Concernant les allégations de justice procédurale, la Cour a noté que la SPR avait spécifiquement observé que l’applicant avait pu suivre l’audience efficacement. Les questions avaient été posées lentement, répétées et reformulées au besoin. La SPR s’était assurée que l’applicant comprenait les questions avant de répondre. Bien que l’applicant ait soulevé des problèmes de mémoire concernant des détails remontant à 15 ans, la SPR avait noté l’absence de preuve d’une déficience qui aurait affecté son témoignage.
Absence de préjudice irréparable
La Cour a rappelé que pour établir un préjudice irréparable, il faut une preuve d’un niveau de particuliarité convaincant démontrant une probabilité réelle qu’un préjudice irréparable inévitable en résulterait. Les suppositions, spéculations, hypothèses et assertions non fondées sur la preuve ne pèsent aucun poids, selon les principes énoncés dans Glooscap Heritage Society c. Canada (Revenu national), 2012 FCA 255.
L’applicant alléguait des risques en Tanzanie liés à son orientation sexuelle et à ses antécédents de relations homosexuelles, d’arrestation et d’agression. Or, ces risques avaient déjà été évalués par la SPR et jugés non crédibles. La Cour a conclu que la preuve présentée en appui de la demande de sursis ne fournissait aucune base pour conclure autrement.
Quant aux allégations concernant l’impact sur la santé mentale, la Cour a noté que l’applicant n’avait pas établi qu’il souffrait d’une condition de santé mentale qui ne pourrait être traitée en Tanzanie, ni aucun impact sur sa santé mentale qui constituerait un préjudice irréparable.
Portée et implications pratiques
Cette décision rappelle aux praticiens plusieurs principes importants en droit de l’immigration :
1. Le seuil du test Toth demeure rigoureux : Bien que le seuil pour établir une question sérieuse soit relativement bas, l’applicant doit tout de même identifier un erreur susceptible de révision. Une simple désapprobation de la conclusion de la SPR ne suffit pas.

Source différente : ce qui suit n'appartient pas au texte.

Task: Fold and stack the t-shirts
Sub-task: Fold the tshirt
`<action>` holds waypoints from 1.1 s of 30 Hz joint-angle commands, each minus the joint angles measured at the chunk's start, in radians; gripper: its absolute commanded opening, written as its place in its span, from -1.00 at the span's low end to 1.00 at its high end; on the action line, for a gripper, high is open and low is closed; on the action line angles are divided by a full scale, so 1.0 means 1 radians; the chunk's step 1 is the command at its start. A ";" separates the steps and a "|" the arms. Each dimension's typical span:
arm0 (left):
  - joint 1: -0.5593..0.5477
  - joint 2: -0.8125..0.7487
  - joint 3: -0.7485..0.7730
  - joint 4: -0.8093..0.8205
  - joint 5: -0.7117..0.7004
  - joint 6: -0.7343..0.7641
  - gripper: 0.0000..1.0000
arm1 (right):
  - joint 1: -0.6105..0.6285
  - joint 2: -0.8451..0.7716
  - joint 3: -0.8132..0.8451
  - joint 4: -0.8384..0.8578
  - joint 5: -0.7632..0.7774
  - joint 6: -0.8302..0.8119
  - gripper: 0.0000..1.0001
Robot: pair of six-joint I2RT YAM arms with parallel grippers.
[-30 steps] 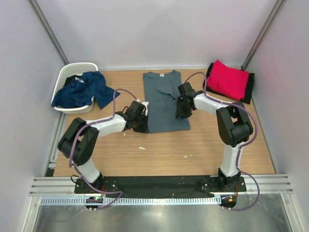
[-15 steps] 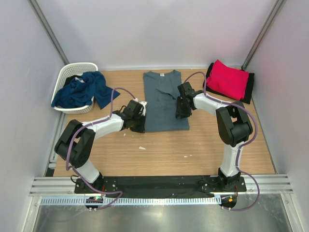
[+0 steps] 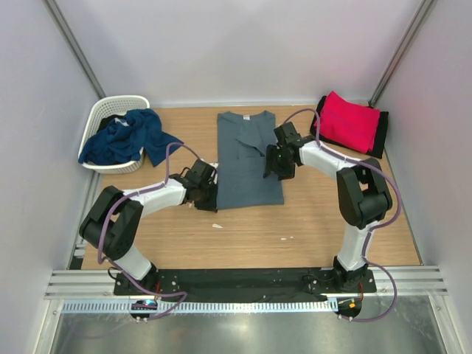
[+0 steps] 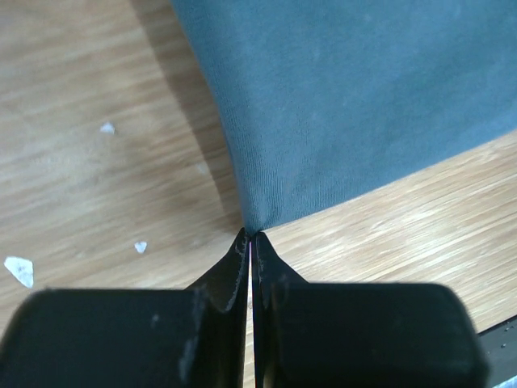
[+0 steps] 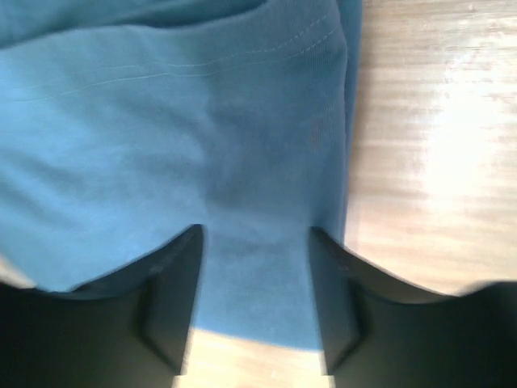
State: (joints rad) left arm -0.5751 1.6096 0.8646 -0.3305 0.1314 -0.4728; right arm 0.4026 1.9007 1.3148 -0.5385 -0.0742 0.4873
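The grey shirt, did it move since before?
Yes. The grey shirt slid slightly left, toward the white basket and away from the red shirt.

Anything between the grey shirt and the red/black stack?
No loose object lies on the table between the grey-blue t-shirt and the red-on-black stack. Only the right arm crosses that gap, its fingers open over the shirt's right edge.

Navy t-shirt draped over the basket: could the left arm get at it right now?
Probably not yet: the left gripper is shut on the grey t-shirt; nothing else blocks the way to the navy t-shirt.
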 commanded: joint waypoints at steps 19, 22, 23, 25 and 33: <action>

2. La crédibilité reste centrale : Lorsque la SPR a rejeté la demande sur la base de conclusions de crédibilité bien motivées, il est difficile de soulever une question sérieuse en contrôle judiciaire. La Cour accorde une déférence importante aux conclusions factuelles de la SPR.
3. Le préjudice irréparable exige une preuve concrète : Les allégations générales de risque, particulièrement lorsqu’elles ont déjà été rejetées par la SPR, ne suffisent pas. L’applicant doit fournir une preuve d’un niveau de particuliarité convaincant.

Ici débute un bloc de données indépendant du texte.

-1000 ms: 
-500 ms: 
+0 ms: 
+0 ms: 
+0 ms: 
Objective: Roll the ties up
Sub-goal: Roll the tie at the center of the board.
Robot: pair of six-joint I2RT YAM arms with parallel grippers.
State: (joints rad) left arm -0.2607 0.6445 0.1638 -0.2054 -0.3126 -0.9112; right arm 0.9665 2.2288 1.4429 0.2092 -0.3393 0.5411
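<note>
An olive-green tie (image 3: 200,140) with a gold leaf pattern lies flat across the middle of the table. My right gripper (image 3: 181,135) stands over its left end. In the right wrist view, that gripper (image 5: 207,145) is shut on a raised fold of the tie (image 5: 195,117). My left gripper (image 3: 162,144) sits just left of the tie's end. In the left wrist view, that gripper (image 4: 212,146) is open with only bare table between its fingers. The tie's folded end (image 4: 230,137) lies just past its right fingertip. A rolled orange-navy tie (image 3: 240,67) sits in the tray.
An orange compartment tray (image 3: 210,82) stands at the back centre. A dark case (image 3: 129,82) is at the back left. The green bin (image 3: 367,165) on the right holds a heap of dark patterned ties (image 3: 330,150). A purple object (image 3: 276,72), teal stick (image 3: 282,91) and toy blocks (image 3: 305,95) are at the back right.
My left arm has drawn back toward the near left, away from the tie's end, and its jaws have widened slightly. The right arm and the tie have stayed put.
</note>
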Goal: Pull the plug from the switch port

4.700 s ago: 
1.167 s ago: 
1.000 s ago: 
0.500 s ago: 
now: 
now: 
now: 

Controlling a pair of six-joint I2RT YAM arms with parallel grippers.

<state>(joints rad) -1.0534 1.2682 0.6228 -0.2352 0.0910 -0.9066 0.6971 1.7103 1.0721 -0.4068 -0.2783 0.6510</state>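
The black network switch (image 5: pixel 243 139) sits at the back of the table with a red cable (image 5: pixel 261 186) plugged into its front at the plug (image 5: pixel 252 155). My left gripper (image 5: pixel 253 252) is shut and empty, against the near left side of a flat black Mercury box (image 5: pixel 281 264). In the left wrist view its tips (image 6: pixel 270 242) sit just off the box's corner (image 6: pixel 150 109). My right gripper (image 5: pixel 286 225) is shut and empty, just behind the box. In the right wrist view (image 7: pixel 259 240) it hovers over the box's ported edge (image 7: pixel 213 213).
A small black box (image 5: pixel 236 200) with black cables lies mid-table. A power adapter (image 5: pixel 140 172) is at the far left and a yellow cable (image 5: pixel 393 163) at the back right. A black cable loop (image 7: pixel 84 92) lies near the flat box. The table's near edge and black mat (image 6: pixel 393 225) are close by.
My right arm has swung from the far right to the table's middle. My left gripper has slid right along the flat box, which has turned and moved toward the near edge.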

4. Les lignes directrices du président doivent être appliquées correctement : Bien que la Cour ait rejeté les allégations de non-application des Lignes directrices no 9 et 8 dans ce cas, cette décision souligne l’importance pour les décideurs de démontrer qu’ils ont considéré ces lignes directrices de manière explicite et substantielle.

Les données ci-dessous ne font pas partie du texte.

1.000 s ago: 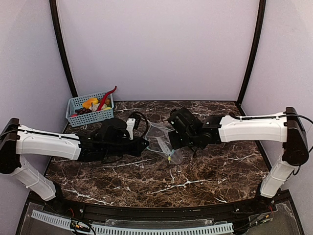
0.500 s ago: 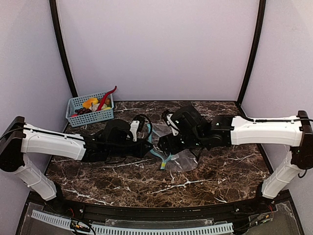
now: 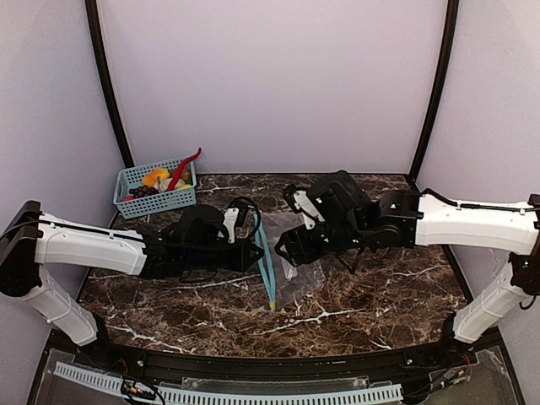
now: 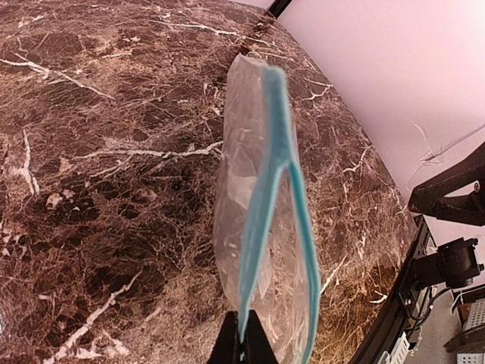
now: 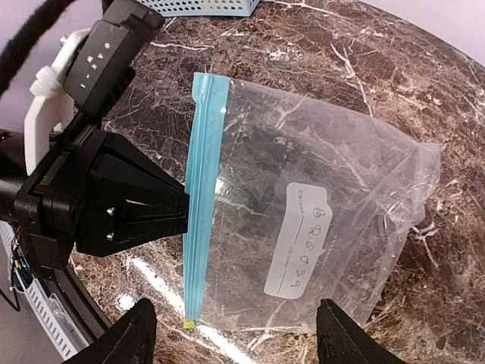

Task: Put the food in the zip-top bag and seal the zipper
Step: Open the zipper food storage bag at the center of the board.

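The clear zip-top bag [image 3: 291,274] lies partly lifted at mid-table, white print panel up [image 5: 303,235]. Its teal zipper [image 3: 267,268] runs front to back, and its two strips part near the left wrist camera [image 4: 265,205]. My left gripper [image 3: 257,251] is shut on the zipper strip at its edge [image 4: 242,343]. My right gripper [image 3: 291,251] hovers open above the bag [image 5: 318,167], its fingers [image 5: 129,337] wide apart and touching nothing. The food [image 3: 160,179] sits in the blue basket: an orange-yellow piece, a red curved piece, dark grapes.
The blue mesh basket [image 3: 156,201] stands at the back left corner, its edge also showing at the top of the right wrist view [image 5: 204,6]. Lilac walls close the back and both sides. A black rail runs along the table's front edge [image 3: 270,363].
The right gripper's jaws have opened and it has drawn back slightly right. The bag has swung round in the left gripper, so the teal strip now runs front to back.
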Action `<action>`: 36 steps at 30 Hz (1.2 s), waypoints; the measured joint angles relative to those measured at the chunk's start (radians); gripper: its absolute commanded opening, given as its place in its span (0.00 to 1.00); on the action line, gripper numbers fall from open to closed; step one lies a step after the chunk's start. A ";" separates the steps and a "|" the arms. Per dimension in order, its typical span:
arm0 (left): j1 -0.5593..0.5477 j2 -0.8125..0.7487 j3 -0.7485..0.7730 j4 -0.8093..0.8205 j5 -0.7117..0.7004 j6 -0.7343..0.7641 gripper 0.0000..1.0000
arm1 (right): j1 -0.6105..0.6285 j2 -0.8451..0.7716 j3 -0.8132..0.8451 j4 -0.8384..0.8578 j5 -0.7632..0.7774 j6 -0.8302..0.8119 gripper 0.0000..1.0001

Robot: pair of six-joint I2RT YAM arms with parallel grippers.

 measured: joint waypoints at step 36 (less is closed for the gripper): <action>0.000 -0.047 0.000 -0.038 0.008 -0.037 0.01 | 0.026 0.274 0.145 -0.019 0.050 0.096 0.42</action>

5. L’absence de sursis légal complique la situation : Contrairement aux demandeurs qui bénéficient d’un sursis légal en vertu de la LIRP, ceux dont la demande est rejetée pour absence de fondement crédible doivent satisfaire au test Toth complet, ce qui s’avère un obstacle considérable.
Pour les avocats représentant des demandeurs de protection des réfugiés, cette décision souligne l’importance de préparer minutieusement les dossiers, de documenter les risques de manière concrète et de s’assurer que tous les enjeux de justice procédurale sont soulevés et documentés dès l’audience devant la SPR.